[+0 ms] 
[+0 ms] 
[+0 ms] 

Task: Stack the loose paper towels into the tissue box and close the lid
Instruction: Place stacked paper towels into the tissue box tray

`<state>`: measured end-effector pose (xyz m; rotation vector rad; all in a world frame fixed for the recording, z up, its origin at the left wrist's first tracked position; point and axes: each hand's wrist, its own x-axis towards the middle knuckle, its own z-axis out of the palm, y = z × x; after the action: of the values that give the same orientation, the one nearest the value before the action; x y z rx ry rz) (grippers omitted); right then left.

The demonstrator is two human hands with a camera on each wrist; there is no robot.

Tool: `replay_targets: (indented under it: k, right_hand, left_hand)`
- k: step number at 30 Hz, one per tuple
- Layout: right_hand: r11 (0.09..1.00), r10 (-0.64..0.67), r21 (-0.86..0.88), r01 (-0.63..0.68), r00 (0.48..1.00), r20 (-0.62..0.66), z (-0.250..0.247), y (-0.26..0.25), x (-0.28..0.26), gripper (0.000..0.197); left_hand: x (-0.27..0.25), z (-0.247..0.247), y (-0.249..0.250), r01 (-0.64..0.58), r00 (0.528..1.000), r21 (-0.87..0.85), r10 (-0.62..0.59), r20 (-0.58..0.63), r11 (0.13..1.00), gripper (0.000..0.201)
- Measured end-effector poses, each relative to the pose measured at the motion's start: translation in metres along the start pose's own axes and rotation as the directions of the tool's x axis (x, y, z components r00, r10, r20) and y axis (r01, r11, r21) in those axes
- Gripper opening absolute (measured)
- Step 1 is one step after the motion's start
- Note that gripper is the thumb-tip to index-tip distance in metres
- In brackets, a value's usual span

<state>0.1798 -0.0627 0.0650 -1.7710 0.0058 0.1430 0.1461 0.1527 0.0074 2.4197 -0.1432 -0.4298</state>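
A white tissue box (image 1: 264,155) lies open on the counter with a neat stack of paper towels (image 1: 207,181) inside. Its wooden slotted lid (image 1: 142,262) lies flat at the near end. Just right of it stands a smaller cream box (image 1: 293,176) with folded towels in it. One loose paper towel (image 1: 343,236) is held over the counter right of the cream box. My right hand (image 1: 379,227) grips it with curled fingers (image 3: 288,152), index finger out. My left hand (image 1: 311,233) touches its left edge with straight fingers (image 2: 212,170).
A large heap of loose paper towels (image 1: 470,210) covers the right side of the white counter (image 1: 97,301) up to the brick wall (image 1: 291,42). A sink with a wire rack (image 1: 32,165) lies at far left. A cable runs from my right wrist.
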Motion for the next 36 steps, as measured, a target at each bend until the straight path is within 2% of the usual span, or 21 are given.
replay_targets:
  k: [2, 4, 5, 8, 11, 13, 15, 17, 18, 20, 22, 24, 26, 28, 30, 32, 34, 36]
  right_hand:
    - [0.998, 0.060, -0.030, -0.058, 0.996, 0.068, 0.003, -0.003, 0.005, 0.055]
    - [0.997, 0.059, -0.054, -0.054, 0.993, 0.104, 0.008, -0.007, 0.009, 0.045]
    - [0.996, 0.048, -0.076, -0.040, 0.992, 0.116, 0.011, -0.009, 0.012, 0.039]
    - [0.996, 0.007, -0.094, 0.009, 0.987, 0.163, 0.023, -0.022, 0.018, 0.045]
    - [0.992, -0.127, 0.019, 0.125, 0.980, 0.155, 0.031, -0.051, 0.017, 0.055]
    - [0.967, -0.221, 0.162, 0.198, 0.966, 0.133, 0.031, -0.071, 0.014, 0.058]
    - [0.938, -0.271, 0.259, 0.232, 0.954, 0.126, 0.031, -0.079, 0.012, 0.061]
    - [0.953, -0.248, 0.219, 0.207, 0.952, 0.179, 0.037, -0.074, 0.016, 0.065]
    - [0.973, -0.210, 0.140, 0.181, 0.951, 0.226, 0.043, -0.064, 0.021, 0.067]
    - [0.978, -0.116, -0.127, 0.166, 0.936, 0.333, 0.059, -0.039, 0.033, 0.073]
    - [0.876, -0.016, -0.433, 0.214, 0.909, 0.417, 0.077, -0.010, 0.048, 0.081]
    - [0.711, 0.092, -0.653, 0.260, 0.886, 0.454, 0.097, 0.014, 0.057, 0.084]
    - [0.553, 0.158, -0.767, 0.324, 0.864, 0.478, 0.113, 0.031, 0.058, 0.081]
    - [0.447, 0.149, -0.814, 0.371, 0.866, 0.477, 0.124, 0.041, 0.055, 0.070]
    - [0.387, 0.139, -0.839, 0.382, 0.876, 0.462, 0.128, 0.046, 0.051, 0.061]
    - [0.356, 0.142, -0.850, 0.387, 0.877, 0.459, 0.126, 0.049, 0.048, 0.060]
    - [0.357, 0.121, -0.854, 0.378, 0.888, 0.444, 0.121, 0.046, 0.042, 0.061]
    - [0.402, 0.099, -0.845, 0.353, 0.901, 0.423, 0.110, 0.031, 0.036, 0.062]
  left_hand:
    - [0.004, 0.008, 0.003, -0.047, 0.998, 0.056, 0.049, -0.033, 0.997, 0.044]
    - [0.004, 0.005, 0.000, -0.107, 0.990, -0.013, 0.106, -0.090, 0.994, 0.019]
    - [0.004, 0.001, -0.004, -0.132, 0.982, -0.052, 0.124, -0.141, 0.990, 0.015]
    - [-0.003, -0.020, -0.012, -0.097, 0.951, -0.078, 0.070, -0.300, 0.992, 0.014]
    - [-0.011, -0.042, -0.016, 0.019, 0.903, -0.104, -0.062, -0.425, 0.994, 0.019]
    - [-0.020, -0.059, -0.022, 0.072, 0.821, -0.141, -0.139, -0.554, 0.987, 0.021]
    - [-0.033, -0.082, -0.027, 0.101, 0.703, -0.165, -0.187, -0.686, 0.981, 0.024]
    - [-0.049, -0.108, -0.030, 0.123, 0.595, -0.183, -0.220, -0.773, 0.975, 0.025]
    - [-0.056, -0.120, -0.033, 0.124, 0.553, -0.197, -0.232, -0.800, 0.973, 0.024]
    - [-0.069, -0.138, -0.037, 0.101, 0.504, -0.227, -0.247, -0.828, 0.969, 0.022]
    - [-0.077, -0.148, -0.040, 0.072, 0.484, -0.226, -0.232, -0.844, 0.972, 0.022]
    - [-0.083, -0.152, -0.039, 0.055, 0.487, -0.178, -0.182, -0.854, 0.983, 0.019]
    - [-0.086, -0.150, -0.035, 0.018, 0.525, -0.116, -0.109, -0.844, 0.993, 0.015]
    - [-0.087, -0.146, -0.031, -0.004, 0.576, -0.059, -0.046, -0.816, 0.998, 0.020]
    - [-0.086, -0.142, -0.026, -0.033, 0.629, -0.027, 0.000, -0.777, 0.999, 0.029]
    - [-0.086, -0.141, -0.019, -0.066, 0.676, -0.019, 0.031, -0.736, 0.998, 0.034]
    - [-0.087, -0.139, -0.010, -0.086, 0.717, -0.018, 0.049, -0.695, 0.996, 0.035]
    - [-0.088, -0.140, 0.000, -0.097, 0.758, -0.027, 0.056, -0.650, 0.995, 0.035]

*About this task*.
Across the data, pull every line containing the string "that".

*Response to this task*.
`<state>`: measured end-effector pose (xyz m; rotation vector rad; all in a world frame fixed for the recording, z up, its origin at the left wrist's first tracked position; point and axes: each hand's wrist, its own x-axis towards the middle knuckle, its own z-axis out of the palm, y = z × x; after the action: of the values that give the same orientation, the one nearest the value before the action; x y z rx ry rz) (grippers omitted); right then left.
- Note that gripper is the thumb-tip to index-tip distance in metres

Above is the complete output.